Eczema is a skin disorder which causes the inflammation and irritation of the skin. No matter where the eczema manifests, it is always itchy, one of the major symptoms of the skin disorder. As the itchiness increases, rashes begin to form and skin redness flares up. Areas that are affected more often than not appear dry and scaly.
The itchier the sufferer becomes, the more likely they are to scratch the affected area, and if the skin breaks, an infection can set in and worsen the symptoms of this irritating skin disorder. Because eczema causes the skin to become dry and itchy, most dermatologists prescribe patients diagnosed with it lotions and creams, which locks in the moisture in the top layer of skin and can help relieve the immediate itchiness of an eczema flare up.
Non-scented, hypoallergenic lotion available at local markets and grocery stores can be used as well, just make sure they low on chemical components and that it is for especially dry skin. The more moisture the skin is able to hold, the less itchy the sufferer will become. When using these lotions and creams, make sure to apply them to damp skin, preferably right after a shower or bath. If itching and irritability continues after the application of the lotion or cream, try using a cold compress to relieve the itching sensation.
You can also pick up simple creams like hydrocortisone or other itch relieving creams from your local CVS or Sav-On pharmacy section. Again, this doesn’t necessary cure the rash right away, but it will relieve the itching and will prevent the sufferer from obsessively scratching and reduce the potential of breaking the skin and contracting an infection. Your doctor might prescribe you a similar cream, but stronger, if the itching greatly increases and the over the counter medication doesn’t relieve the irritation. If it worsens and becomes infected, your doctor will prescribe antibiotics to kill the bacteria festering in the infected broken skin.
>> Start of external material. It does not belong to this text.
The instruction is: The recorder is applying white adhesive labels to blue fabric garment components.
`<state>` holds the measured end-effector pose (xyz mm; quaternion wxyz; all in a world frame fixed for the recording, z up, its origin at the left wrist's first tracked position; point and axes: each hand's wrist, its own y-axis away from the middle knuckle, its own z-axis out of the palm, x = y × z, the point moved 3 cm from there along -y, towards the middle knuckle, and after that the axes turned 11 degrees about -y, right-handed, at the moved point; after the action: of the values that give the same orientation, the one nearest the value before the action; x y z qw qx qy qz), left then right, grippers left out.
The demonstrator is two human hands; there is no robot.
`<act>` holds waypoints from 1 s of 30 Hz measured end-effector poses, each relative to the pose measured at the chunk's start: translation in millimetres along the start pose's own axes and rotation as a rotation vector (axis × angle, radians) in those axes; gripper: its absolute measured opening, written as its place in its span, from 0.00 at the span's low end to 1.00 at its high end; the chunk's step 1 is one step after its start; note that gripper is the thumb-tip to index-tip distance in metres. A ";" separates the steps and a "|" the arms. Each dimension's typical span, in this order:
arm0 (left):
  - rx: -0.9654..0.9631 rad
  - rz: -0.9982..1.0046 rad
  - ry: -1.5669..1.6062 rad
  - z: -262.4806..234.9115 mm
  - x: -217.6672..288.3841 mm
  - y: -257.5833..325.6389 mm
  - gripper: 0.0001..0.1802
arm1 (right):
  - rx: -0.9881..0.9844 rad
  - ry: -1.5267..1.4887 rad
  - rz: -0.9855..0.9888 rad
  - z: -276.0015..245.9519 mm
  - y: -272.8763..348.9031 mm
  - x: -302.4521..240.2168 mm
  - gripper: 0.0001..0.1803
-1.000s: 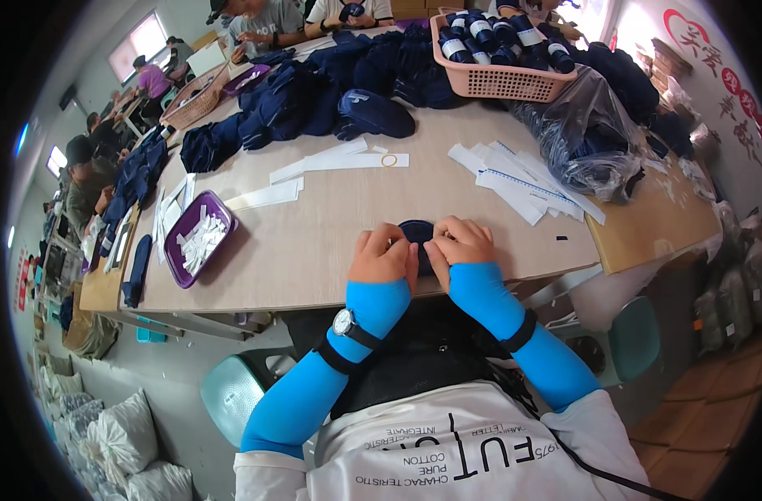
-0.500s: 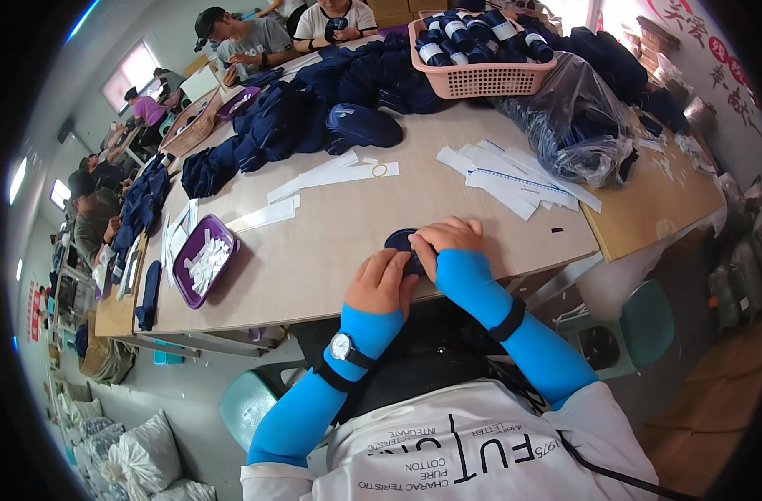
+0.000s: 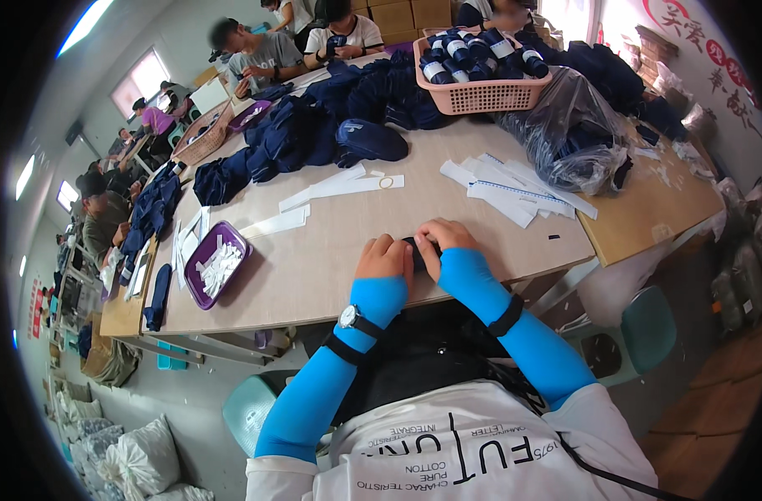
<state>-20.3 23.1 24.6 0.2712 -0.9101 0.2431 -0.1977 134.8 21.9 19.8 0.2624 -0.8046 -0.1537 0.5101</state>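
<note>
A small dark navy folded fabric piece point(image 3: 419, 252) is at the front edge of the table, between my two hands and partly covered by them. My left hand point(image 3: 384, 257) grips its left side with bent fingers. From the right, my right hand point(image 3: 444, 237) closes round its other side, thumb toward the left hand. Ahead of them on the table lie long white paper strips point(image 3: 348, 187) with a yellow rubber band point(image 3: 386, 182) on one. A flat navy slipper-like piece point(image 3: 371, 139) rests at the edge of a big navy fabric heap point(image 3: 289, 134).
A purple tray point(image 3: 247, 249) of small white paper pieces stands at left. Far right are a pink basket point(image 3: 485, 98) of navy rolls with white bands, a clear plastic bag point(image 3: 577, 134) and more paper strips point(image 3: 514, 188). Several people work across and along the tables.
Both hands have drawn closer together round the navy fabric piece, which now shows narrower and less of it. The whole view has shifted slightly.
</note>
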 end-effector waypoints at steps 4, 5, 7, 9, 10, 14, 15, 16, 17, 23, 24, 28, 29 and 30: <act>-0.041 0.011 -0.044 8.3 -4.1 -9.5 0.09 | -0.033 0.041 -0.156 3.8 -0.4 2.3 0.10; -0.083 -0.020 -0.070 9.7 -5.3 -10.3 0.10 | -0.048 0.081 -0.163 4.9 0.5 1.6 0.10; -0.119 -0.054 -0.098 11.8 -9.3 -12.6 0.11 | -0.020 0.050 -0.179 6.5 2.1 -3.2 0.11; -0.071 -0.046 -0.095 14.6 -11.1 -12.9 0.11 | 0.001 0.015 -0.189 7.6 1.7 -2.2 0.12; -0.073 -0.053 -0.095 15.1 -9.5 -13.2 0.11 | -0.039 0.084 -0.176 9.3 -1.8 3.6 0.13; -0.011 -0.083 -0.062 14.7 -12.9 -18.0 0.11 | -0.076 0.231 -0.186 19.8 -12.0 17.4 0.16; -0.042 -0.085 -0.063 16.8 -15.4 -19.6 0.11 | -0.058 0.212 -0.204 19.2 -15.5 17.3 0.18; -0.038 -0.096 -0.068 16.3 -16.9 -17.6 0.11 | -0.067 0.206 -0.210 20.4 -14.9 16.5 0.18; -0.079 -0.093 -0.084 16.5 -17.8 -15.3 0.08 | -0.057 0.216 -0.215 21.3 -13.0 15.0 0.18; 0.121 0.062 -0.154 1.8 6.4 1.0 0.08 | -0.037 0.267 -0.208 17.6 -4.5 13.3 0.20; 0.197 0.104 -0.160 -3.4 13.3 7.2 0.11 | -0.050 0.282 -0.187 14.7 -2.1 10.3 0.20; 0.098 0.191 -0.178 -19.2 30.4 21.2 0.28 | -0.056 0.318 -0.180 11.1 2.5 6.4 0.19; 0.020 0.182 -0.165 -12.8 29.2 23.5 0.36 | -0.055 0.312 -0.121 9.9 1.5 7.4 0.18; 0.019 0.179 -0.167 -13.7 27.5 22.6 0.36 | -0.056 0.306 -0.061 9.8 1.1 7.9 0.16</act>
<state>-12.5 -14.1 28.2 0.3155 -0.8955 0.2981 -0.0985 129.3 27.7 10.0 0.2756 -0.8749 -0.1502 0.3688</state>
Although eczema can’t actually be cured, there are ways to prevent the rashes from breaking out and to stop the itching before it gets worse. To decrease the likelihood of an eczema flare up, make sure you consistently and regularly keep your skin moisturized and hydrated. Don’t take too many showers throughout the day because constant washing only dries out the skin more and more. When washing your clothes or taking a shower, don’t use soaps, solvents, or detergents that are thick and heavy and will stick to your skin and further dry it out.
Be aware of climate and humidity changes and try to avoid sudden changes in the temperature, like when you’re traveling. Don’t wear clothing made from materials that are prone to making you itchy, like wool, or clothing that can trap in heat and make you sweat, like leather or polyester. And if you’re aware of what types of things trigger your allergies and induce your rashes, keep clear of those allergens. More often than not, what you’re allergic to can also cause you to become itchy and will flare up your eczema.